カンフーダンク!

16時15分に仕事が終わりまして、そこから『カンフーダンク!』を鑑賞。

『カンフーダンク!』は『少林サッカー』『少林少女』の流れを汲む、香港映画で、カンフーの達人がバスケットをするという、完全にそのヒットを狙った物。アクションシーンは見事で久々に現代劇で本格的なカンフー観た気はするし、チン・シウトンのアクロバティックな振り付けはここまで来たかという感じで、『かちこみ!ドラゴン・タイガー・ゲート』のカンフーシーンよりも決まってた感はある。香港の人気スターと言われるジェイチョウはどこがかっこいいんだか分からないが、親の居ない純粋無垢なカンフーの達人という役が似合っていて、すっかり名バイプレイヤーとなったエリックツァンの演技も一級品。

でも映画はすっげぇおもしろくない。

まず『カンフーダンク!』には主人公に立ちはだかる壁とか障害が一切ない!

挫折であるとか、嫌な大人とか、強敵とか、ライバルとか全然無くて、普通だったら、バスケのチームに入る時にチームメイトと衝突しながらも絆を深めるだとか、自分にはカンフーの才能はあるけど、バスケの基礎がないから、そこで調子こくとか、そういう流れっつーもんがあるでしょう。今度『アメトーーク』でも『スラムダンク芸人』やるけどさ、そういう主人公と共に成長して、さらに壁を越えてとか、そういうのがあるじゃない。

『カンフーダンク!』にはそういう乗り越えなければならないシーンがなく、ストーリーを転がす上で、カタルシスがひとかけらも感じられない。

例えば、勧善懲悪ものだって、すっげぇ悪いヤツが居るから、正義の味方が輝いて見えるわけでしょう。『ショーシャンクの空に』とかさ、あれだけ極悪人な看守が居るからおもしろいわけで、これが全員善人だったら、感動なんてないですよ。死ぬかもしれない状況の中で、いつ殺されてもおかしくない状況の中で、あれだけの事をするから感動するわけでしょう。

仮に『仮面ライダー』に敵が居なかったら、どうよ?
刑事ドラマで犯人が居ないドラマってどうなん?

まさに『カンフーダンク!』はそういう感じの映画で、企画と主演が決まった時点で、シナリオに本気さを感じられない。『少林サッカー』にあるような『七人の侍』的なプロットや古き良き香港映画(ブルース・リー)への原点回帰、そう言った熱い想いがこちらにまったくと言っていいほど伝わって来ない。

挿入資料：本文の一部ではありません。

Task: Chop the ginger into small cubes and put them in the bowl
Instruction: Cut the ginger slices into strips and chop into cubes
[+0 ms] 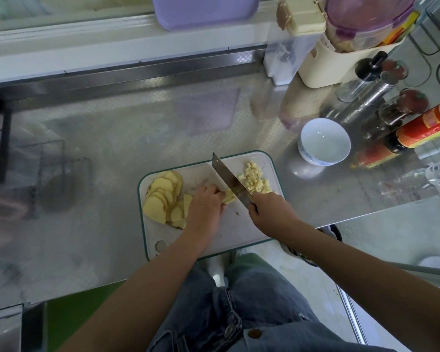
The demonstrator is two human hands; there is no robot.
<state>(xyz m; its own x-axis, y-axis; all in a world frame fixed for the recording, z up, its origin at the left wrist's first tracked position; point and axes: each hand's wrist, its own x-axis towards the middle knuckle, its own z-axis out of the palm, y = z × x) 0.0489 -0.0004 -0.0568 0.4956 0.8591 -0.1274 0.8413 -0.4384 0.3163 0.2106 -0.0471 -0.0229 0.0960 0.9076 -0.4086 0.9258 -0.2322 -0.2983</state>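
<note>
Glossy steel counter (112, 138), matt, seemingly plastic board (229, 229), glazed bowl (324, 141).

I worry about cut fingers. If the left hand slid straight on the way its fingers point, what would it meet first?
Probably the knife blade, just past the ginger strips under the left hand.

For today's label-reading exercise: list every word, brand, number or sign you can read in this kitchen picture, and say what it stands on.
No text can be read.
Red and yellow label on the dark sauce bottle: print too blurred to read.
Yellow packet in the cream holder: too small and blurred.
Knife, bowl, cutting board: no markings visible.
</note>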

バスケのシーンは素晴しいし、冒頭のアクションシーンも最高。CGのクオリティは高く、後半の○○越えシーンはハリウッドでも見られないような映像マジックがある。

でも映画はおもしろくもなんともない

つって監督調べたら、、、『ドラゴン特攻隊』の監督だった!それでこんなに整合性がない映画になったのか!ある意味で必見だ!